> [Required work]
Type out the data again, word for word and in full.

> [Given data]
= = = = =
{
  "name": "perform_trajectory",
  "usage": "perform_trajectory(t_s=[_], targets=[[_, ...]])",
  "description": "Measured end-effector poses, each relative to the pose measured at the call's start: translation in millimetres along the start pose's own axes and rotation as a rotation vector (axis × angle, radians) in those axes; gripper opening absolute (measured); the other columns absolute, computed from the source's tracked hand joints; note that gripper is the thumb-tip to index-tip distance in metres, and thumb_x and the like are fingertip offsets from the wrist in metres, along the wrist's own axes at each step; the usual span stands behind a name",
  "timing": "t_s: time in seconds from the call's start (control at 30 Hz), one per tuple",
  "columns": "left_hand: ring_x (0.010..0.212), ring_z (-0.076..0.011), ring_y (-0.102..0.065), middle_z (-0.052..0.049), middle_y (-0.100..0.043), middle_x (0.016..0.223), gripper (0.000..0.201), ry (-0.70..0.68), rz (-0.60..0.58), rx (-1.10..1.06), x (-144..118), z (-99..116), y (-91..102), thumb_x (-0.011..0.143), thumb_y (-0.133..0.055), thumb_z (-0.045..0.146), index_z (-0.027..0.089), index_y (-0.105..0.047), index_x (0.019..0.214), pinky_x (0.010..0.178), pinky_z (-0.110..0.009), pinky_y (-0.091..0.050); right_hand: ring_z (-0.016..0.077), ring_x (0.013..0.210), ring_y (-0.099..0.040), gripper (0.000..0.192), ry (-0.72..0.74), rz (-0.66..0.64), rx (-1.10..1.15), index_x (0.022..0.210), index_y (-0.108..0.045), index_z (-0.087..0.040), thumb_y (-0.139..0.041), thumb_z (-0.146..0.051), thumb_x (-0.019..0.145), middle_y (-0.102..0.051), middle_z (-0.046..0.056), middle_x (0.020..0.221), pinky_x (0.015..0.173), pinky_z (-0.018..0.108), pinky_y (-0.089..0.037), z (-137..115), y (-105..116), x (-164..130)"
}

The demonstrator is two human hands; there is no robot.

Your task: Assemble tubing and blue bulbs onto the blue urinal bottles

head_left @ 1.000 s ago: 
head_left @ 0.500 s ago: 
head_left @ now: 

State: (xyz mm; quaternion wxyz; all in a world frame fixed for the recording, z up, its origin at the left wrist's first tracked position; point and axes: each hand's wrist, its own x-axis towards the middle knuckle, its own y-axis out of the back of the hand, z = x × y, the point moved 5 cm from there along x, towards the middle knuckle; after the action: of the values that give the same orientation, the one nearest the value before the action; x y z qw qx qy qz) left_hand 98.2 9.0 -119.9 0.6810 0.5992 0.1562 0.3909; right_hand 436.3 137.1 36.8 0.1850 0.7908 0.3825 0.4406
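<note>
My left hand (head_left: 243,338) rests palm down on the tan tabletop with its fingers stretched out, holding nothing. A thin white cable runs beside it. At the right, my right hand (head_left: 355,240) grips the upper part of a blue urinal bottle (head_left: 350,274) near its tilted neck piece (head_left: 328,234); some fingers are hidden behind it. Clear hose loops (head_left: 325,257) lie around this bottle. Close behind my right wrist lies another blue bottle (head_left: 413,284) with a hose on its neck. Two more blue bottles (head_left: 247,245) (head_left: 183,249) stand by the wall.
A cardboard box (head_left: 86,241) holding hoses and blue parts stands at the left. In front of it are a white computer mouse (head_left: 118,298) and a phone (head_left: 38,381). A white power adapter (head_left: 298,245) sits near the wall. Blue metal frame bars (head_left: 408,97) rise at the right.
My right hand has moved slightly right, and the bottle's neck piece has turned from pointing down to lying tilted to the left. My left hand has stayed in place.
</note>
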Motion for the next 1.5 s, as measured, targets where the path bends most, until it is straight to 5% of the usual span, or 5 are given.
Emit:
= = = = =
> [Reply]
{
  "name": "perform_trajectory",
  "usage": "perform_trajectory(t_s=[_], targets=[[_, ...]])",
  "description": "Measured end-effector poses, each relative to the pose measured at the call's start: translation in millimetres along the start pose's own axes and rotation as a rotation vector (axis × angle, radians) in those axes; gripper opening absolute (measured); the other columns absolute, computed from the source's tracked hand joints; note that gripper is the thumb-tip to index-tip distance in metres, and thumb_x and the like are fingertip offsets from the wrist in metres, along the wrist's own axes at each step; the usual span stands behind a name",
  "timing": "t_s: time in seconds from the call's start (control at 30 Hz), one per tuple",
  "columns": "left_hand: ring_x (0.010..0.212), ring_z (-0.076..0.011), ring_y (-0.102..0.065), middle_z (-0.052..0.049), middle_y (-0.100..0.043), middle_x (0.016..0.223), gripper (0.000..0.201), ry (-0.70..0.68), rz (-0.60..0.58), rx (-1.10..1.06), x (-144..118), z (-99..116), y (-91..102), thumb_x (-0.011..0.143), thumb_y (-0.133..0.055), thumb_z (-0.045..0.146), index_z (-0.027..0.089), index_y (-0.105..0.047), index_x (0.019..0.214), pinky_x (0.010..0.178), pinky_z (-0.110..0.009), pinky_y (-0.091..0.050); right_hand: ring_z (-0.016..0.077), ring_x (0.013..0.210), ring_y (-0.099..0.040), gripper (0.000..0.192), ry (-0.72..0.74), rz (-0.66..0.64), rx (-1.10..1.15), index_x (0.022..0.210), index_y (-0.108..0.045), index_z (-0.087..0.040), thumb_y (-0.139..0.041), thumb_z (-0.146..0.051), thumb_x (-0.019..0.145), middle_y (-0.102..0.051), middle_z (-0.046..0.056), middle_x (0.020..0.221), pinky_x (0.015..0.173), pinky_z (-0.018..0.108), pinky_y (-0.089..0.037), z (-137..115), y (-105..116), x (-164..130)"
}

The demonstrator is two human hands; there is no robot.

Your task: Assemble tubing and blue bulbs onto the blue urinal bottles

head_left @ 1.000 s ago: 
head_left @ 0.500 s ago: 
head_left @ now: 

State: (xyz mm; quaternion wxyz; all in a world frame fixed for the recording, z up, its origin at the left wrist's first tracked position; point and axes: each hand's wrist, its own x-axis towards the middle knuckle, its own y-axis out of the back of the hand, z = x × y, the point moved 5 cm from there along x, towards the middle knuckle; after the action: of the values that give the same orientation, the one nearest the value before the action; x y z qw qx qy qz) left_hand 98.2 9.0 -119.9 0.6810 0.5992 0.1562 0.3909; right_hand 436.3 137.1 36.8 0.1850 0.7908 0.3825 0.4406
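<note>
My left hand (head_left: 243,338) rests palm down on the tan tabletop with its fingers stretched out, holding nothing. A thin white cable runs beside it. At the right, my right hand (head_left: 355,240) grips the upper part of a blue urinal bottle (head_left: 350,274) near its tilted neck piece (head_left: 328,234); some fingers are hidden behind it. Clear hose loops (head_left: 325,257) lie around this bottle. Close behind my right wrist lies another blue bottle (head_left: 413,284) with a hose on its neck. Two more blue bottles (head_left: 247,245) (head_left: 183,249) stand by the wall.
A cardboard box (head_left: 86,241) holding hoses and blue parts stands at the left. In front of it are a white computer mouse (head_left: 118,298) and a phone (head_left: 38,381). A white power adapter (head_left: 298,245) sits near the wall. Blue metal frame bars (head_left: 408,97) rise at the right.
My right hand has moved slightly right, and the bottle's neck piece has turned from pointing down to lying tilted to the left. My left hand has stayed in place.
</note>
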Motion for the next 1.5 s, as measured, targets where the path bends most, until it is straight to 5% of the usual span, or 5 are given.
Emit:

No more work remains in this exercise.